Тяжелый плуг с железной полевой доской, который для Линна Уайта служит основанием относить аграрную революцию к началу Средних веков, широко распространился в Европе, вероятно, только в XVIII веке. Это могло стать причиной резкого усиления эрозии, наблюдаемого в тот период. Прежде недоступные питательные вещества почвы теперь оказались мобилизованы. Засеивание пара и залежи в ходе проведения аграрных реформ ликвидировало имманентно присущую традиционному сельскому хозяйству систему сохранения участков нетронутой природы, так что XVIII век стал переломной вехой и в истории сорняков (см. примеч. 5).
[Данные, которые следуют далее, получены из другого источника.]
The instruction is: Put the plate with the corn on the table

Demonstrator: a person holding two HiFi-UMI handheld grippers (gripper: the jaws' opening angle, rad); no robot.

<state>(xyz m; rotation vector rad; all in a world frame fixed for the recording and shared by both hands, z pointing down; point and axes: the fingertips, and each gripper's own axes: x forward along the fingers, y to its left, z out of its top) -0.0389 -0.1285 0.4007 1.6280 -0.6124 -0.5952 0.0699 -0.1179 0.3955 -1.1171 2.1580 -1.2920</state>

Новое наступление на природу повсеместно сопровождалось усилением мелиоративной деятельности – и орошения, и осушения, и строительства каналов. Пруссия осушала обширные болота, стремясь таким образом получить новые пашни. В Англии, Южной Франции и Средней Швейцарии орошение положило начало эре интенсификации сельского хозяйства. Доход с лугов вырос в 5 и даже 8 раз. Орошение лугов давало возможность увеличить поголовье скота на небольших пастбищах, а это, в свою очередь, приносило больше удобрений. В Центральной Европе с ее обильными дождями крестьяне были вполне в состоянии, как признавал даже один аграрный реформатор, самостоятельно закладывать системы дренажных канав, даже если это втягивало их во множество конфликтов и «порочный круг вечных ремонтных работ». Но более крупные проекты требовали участия государства. Если прежде пионерами политического гидростроительства были в первую очередь Венеция и Голландия, то с XVIII века склонность к гидравлике приобретает вся европейская политика. Правительства Франции строили каналы начиная с эпохи Людовика XIV, это были крупномасштабные престижные проекты, слишком долгосрочные для частных предпринимателей. «Триста лет проектирования плюс еще полстолетия реализации – почти нормальный срок для строительства канала», – замечает французский историк в контексте строительства Бургундского канала. Англия пережила приступ «каналомании» в начале индустриализации, перед тем как заболеть железнодорожной лихорадкой. Правда, затраты на строительство каналов держались здесь в пределах необходимого, а осуществляли его частные компании. Адам Смит считал, что строительство и эксплуатацию каналов вполне могли бы взять на себя акционерные общества, хотя в иных случаях он им не особенно доверял (см. примеч. 6). Еще один «канальный» бум, подземный, произошел уже в эпоху железных дорог. Речь идет о строительстве городских канализаций, которые в конечном счете обострили проблему ликвидации отходов до небывалого прежде уровня.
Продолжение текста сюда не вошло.